Хомиша словно колючие снежинки ужалили. Он вдруг понял, как невежливо и неразумно ведет себя. Его печаль была жгучей и размером со все Многомирье, но разве справедливо накрывать своей печалью того, кто пытается тебя вытащить из-под ее тяжелого покрывала?

– Лапочка, и то верно – я глупышец! – попытался исправиться Хомиш. – Такие речи не дело вести доброму муфлю. Верно говоришь, я до сих пор тревожусь за Лифона.

– Как можно? – взмахнула лапками Лапочка и села опять рядом с муфлем. – Даже странно до икоты. Хомиш, ну как можно вспоминать об том бесцветном муфле? Он принес лишь напасти. Как? Вразуми меня. Твоего глифа умыкнул, в мир людышей тебя утащил, терпеть наказание заставил. Не уразумею.

– Поди рассуди. Все позабыл я, – Хомиш замолчал. Лапочка почувствовала, он что-то еще недосказал, и не стала перебивать. Хомиш вздохнул тяжело и громко, и действительно продолжил: – Думается мне, все, что происходит сейчас в Многомирье – из-за нас. Из-за того как раз проступка, про который ты сейчас вспомнила – ну, когда мы слетали в мир людышей.

– Мы? О, Хомиш, бедняжечка! Да ты при чем? Наговаривать не нужно на себя, – и Лапочка, к огромной неожиданности Хомиша, резко обняла его и так же резко оттолкнула. – Извини, – ее щечки зарделись.

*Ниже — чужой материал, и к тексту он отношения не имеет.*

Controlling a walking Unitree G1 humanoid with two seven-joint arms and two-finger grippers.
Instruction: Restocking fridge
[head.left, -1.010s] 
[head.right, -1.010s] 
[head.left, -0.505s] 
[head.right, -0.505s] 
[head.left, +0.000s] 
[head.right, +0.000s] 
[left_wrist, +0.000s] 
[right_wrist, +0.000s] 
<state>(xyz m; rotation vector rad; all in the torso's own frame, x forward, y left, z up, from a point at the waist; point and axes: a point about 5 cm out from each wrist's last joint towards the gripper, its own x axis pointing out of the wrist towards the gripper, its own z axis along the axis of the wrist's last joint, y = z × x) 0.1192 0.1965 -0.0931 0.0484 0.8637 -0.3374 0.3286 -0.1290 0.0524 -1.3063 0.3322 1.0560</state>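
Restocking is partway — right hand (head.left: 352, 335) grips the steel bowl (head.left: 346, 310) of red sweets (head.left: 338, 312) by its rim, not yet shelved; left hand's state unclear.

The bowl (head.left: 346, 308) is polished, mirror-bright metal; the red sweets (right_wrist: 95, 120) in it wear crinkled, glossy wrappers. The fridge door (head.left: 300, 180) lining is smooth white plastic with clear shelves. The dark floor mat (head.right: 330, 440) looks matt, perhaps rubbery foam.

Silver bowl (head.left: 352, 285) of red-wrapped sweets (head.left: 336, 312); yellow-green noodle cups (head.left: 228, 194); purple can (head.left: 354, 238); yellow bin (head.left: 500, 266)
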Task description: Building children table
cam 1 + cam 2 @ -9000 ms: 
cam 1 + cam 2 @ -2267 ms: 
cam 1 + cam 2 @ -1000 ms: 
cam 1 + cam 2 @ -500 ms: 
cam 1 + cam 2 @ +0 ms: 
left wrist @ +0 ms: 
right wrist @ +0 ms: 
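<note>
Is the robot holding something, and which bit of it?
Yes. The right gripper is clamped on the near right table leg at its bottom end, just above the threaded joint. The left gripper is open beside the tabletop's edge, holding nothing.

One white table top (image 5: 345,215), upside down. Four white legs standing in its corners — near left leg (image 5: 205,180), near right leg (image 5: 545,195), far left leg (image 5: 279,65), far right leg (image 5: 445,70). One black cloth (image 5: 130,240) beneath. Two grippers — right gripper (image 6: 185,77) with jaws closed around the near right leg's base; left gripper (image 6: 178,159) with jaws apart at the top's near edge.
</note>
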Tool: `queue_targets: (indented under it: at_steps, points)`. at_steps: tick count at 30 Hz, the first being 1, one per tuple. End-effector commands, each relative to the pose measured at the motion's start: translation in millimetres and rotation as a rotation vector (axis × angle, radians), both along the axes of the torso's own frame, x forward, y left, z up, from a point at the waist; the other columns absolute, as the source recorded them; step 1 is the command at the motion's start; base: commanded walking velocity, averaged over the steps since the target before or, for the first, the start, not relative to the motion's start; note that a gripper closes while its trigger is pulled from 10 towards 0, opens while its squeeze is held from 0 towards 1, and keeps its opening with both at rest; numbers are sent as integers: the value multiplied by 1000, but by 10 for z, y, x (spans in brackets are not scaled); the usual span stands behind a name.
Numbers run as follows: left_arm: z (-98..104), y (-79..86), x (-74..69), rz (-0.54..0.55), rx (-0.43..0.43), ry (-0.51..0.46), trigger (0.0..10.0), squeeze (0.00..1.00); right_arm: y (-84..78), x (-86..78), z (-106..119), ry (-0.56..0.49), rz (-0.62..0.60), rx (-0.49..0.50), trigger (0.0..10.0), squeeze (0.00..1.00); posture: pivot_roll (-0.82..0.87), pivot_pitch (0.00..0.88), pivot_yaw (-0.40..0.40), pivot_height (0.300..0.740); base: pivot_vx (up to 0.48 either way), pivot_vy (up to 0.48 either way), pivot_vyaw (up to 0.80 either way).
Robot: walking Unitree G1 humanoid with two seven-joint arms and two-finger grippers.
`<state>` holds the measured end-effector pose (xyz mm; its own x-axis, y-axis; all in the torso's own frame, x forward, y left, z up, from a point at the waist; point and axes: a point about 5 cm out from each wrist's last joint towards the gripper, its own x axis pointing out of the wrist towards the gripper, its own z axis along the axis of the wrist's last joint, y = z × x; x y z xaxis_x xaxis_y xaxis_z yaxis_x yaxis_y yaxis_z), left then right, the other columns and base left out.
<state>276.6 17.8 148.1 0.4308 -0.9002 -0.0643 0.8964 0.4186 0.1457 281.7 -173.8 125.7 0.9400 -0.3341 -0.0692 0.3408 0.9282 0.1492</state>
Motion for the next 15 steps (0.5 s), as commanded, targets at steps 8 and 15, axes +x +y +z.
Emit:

– Наоборот ровно – спасибо, – смягчил голос Хомиш.

– Я тебя чудесно знаю, совсем ты ни при чем. Вот и все.

– Лапочка, вместе мы с ним натворили дел, – продолжал отрицать Хомиш. – Все беды Лифона, все тревоги мои и все те мороки, которые начали бродить по Многомирью. С того дня и поползли слухи о бедах и напастях.

– Вдруг мне с тобой не просто скучливо, но и жутко стало. Прилечу лучше в другой раз. Тем более, теперь мы оба не укладываемся в спячку. Да? И времени теперь уф как много – все белоземье наше.

Лапочка развернулась, спустилась со ступеней и пошла к своему глифу.

Хомишу было холодно, но он не спешил. Еще задержался, сидючи на ступенях. Плавное движение белых хлопьев словно околдовывало его и немного успокаивало. Муфель, не мигая, смотрел, как граница между небом и землей стирается, в то время как с неба спускается белое-белое. Хлопья становились крупнее и падали уже не отдельными крошками, а целыми семействами. Белое-белое укрывало все, что еще недавно было сочно-зеленым.

Белое-белое укрывало рукава его теплого кафтана и ботинки с выглядывающими из них вязаными мамушиными носочками; ступени крыльца и редких прохожих муфлей, кутающихся и торопящихся в печное тепло; широкую круглую площадь перед храмом Радости; остроугольные крыши жилищ деревни Больших пней из веток да соломы; дворы с разросшимся плутошником и непечалиусом да изящные скамейки в них; проулки и поля заснувших до тепла радостецветов.

Все зеленое, серое и земляное превращалось в чистое, сверкающее и дышащее новизной и свежестью.

«Так же и мои воспоминания, – подумал Хомиш. – Они тоже скоро покроются белым-белым, и станет светло».

Белое-белое заклокотало, и на площадь перед храмом, где только что было тихо, с гиканьем и улюлюканьем выскочили пятеро молодых муфлей верхом на каняках. Один из них, чья голова ярко выделялась оранжевым цветом, был хорошо знаком Хомишу. Рыжик Роу звали его. До смешного было видеть рыжего муфля на рыжем же каняке. Такие пятнистые огненные жеребчики да кобылки водились только на заднем скотном дворе семейства Роу.

Лихая компания во главе с рыжим муфлем с трудом справлялась с животными. Те прыгали, кружились, взбивали копытами ровное пушистое одеяло. Муфли явно впервые оседалали таких же молодых, как и они сами, каняк. Но всем забава доставляла звонкое удовольствие. Жеребчик Рыжика Роу, совсем необъезженный, прыгал выше других и, чего и стоило ожидать, после очередного залихватского «хой, хой, хой!» встал на дыбы, и Рыжик Роу под общий смех свалился в сугроб. Оставшиеся четверо, не медля ни секунды, попрыгали за ним. Весельчаки собирали сбившиеся снежные хлопья в горсти, комкали их и кидали друг в друга.